Mr. Sarkozy has spoken positively of Mr. Blair for the post, but his current thinking is unclear. Mrs. Merkel was never enthusiastic about Mr. Blair, but she was more open to the idea during recent talks with Mr. Sarkozy, a European diplomat said.

Olivier Ferrand, the president of Terra-Nova, a research institute in Paris, said Mr. Sarkozy backed Mr. Blair because the British leader would strengthen the leadership of big member states like France in an enlarged Europe.

But there will be other political considerations, too, like balancing politicians from the left and the right and from large and small nations.

If the president comes from the center-right, for example, the foreign policy chief is likely to come from the left.
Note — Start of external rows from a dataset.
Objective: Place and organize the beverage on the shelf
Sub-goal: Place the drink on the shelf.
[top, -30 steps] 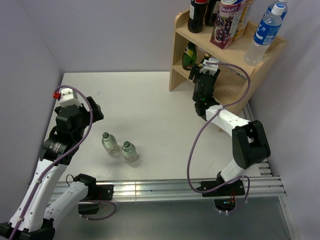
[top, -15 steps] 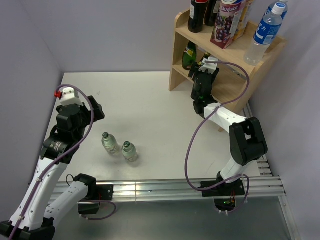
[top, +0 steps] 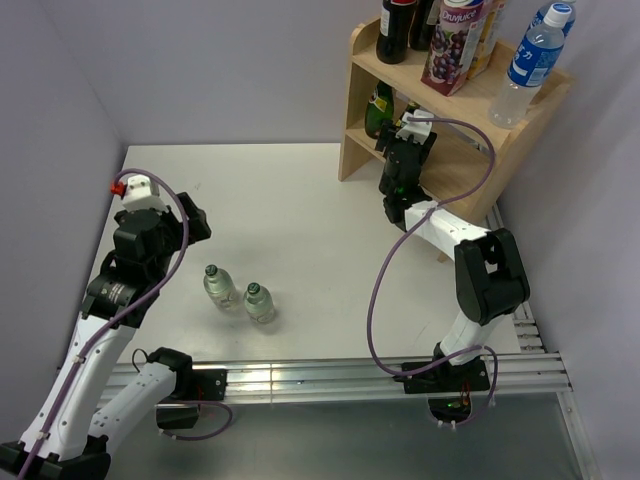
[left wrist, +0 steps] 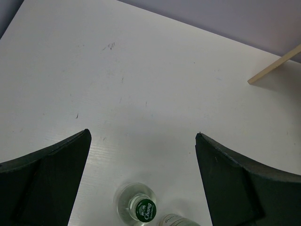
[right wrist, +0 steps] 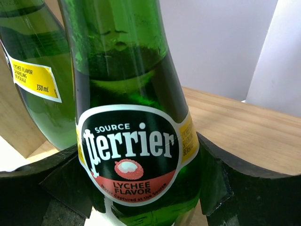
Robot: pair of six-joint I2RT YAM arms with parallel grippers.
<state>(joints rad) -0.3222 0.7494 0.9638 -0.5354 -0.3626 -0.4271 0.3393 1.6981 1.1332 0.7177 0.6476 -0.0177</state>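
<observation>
Bottles: two small clear bottles (top: 218, 285) stand on the table (top: 300, 200) near the left gripper (left wrist: 143, 141), whose fingers are spread wide and hold nothing. At the shelf's (top: 455, 175) lower tier, the right gripper (right wrist: 136, 146) clamps a green bottle (right wrist: 127, 94) beside a second green bottle (right wrist: 33, 94).

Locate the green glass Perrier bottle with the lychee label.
In the right wrist view, the green glass Perrier bottle sits in the right gripper at the lower tier of the wooden shelf, a second green glass bottle to its left.
</observation>
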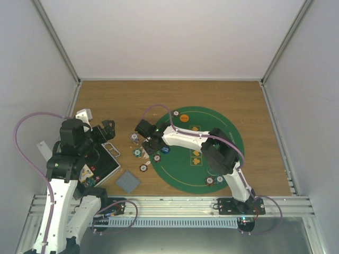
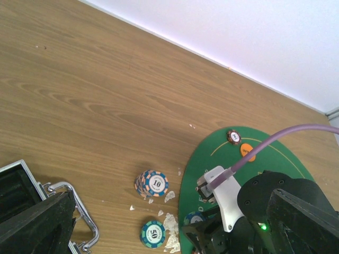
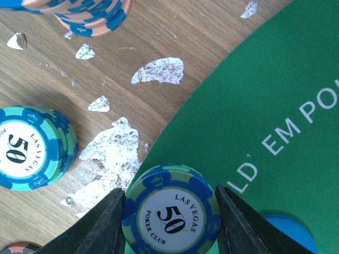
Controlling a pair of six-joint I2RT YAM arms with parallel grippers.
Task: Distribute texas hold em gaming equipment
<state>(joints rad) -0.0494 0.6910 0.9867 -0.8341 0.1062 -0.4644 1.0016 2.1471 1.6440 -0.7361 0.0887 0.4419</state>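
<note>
The right claw [image 3: 169, 226] is gripping a 50 chip [image 3: 170, 210] at the mat's [image 3: 254, 79] edge, beside one blue disc [image 3: 290, 234]. Two stacks, a 50 stack [image 3: 32, 148] and a 10 stack [image 3: 90, 13], are sitting on the tabletop [image 3: 159, 32] among white flakes [image 3: 158, 70]. The left claw [image 1: 108, 128] is hanging open by the case [image 1: 103, 163].

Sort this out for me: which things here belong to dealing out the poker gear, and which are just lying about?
Job: 50 chip in the right gripper, 50 stack, 10 stack, orange disc, blue disc, grey cards.
Lying about: green mat, black case, white flecks.
</note>
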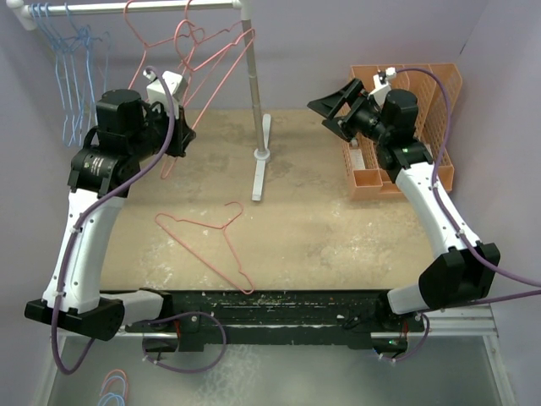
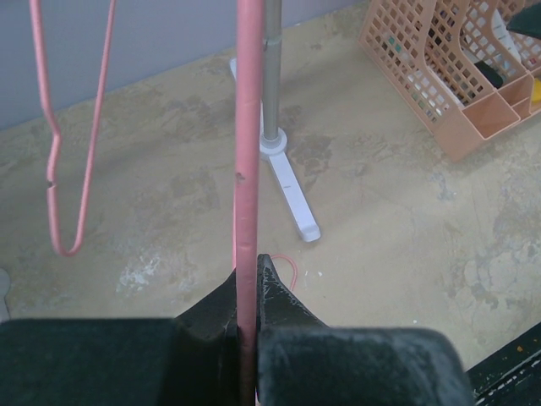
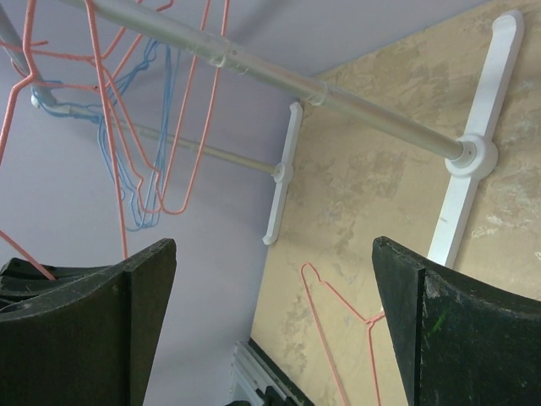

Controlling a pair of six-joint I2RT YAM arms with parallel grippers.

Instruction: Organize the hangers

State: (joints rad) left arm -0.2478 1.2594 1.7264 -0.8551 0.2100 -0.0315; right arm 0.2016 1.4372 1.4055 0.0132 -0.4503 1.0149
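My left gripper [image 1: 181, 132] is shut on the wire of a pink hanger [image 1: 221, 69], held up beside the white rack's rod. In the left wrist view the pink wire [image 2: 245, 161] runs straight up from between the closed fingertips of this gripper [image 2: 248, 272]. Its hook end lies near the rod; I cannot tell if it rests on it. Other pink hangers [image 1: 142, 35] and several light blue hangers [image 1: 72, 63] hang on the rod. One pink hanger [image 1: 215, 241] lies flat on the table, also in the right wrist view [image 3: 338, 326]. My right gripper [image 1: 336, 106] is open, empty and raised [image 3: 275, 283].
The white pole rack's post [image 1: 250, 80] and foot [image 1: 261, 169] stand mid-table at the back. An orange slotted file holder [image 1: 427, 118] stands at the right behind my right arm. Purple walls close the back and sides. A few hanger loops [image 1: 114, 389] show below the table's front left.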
Mrs. Merkel is pressing for a woman to be appointed to one of the two big jobs, with the Greek foreign minister, Dora Bakoyannis, and Austria’s former foreign minister, Ursula Plassnik, possible contenders.

“We don’t want to have a big-personality president, like Tony Blair, and then a big-personality foreign high representative, because then they will compete with each other,” said Ms. Barysch, of the Center for European Reform. “We already look ludicrous on the international stage having so many different voices.”

Stephen Castle reported from London, and Steven Erlanger from Paris.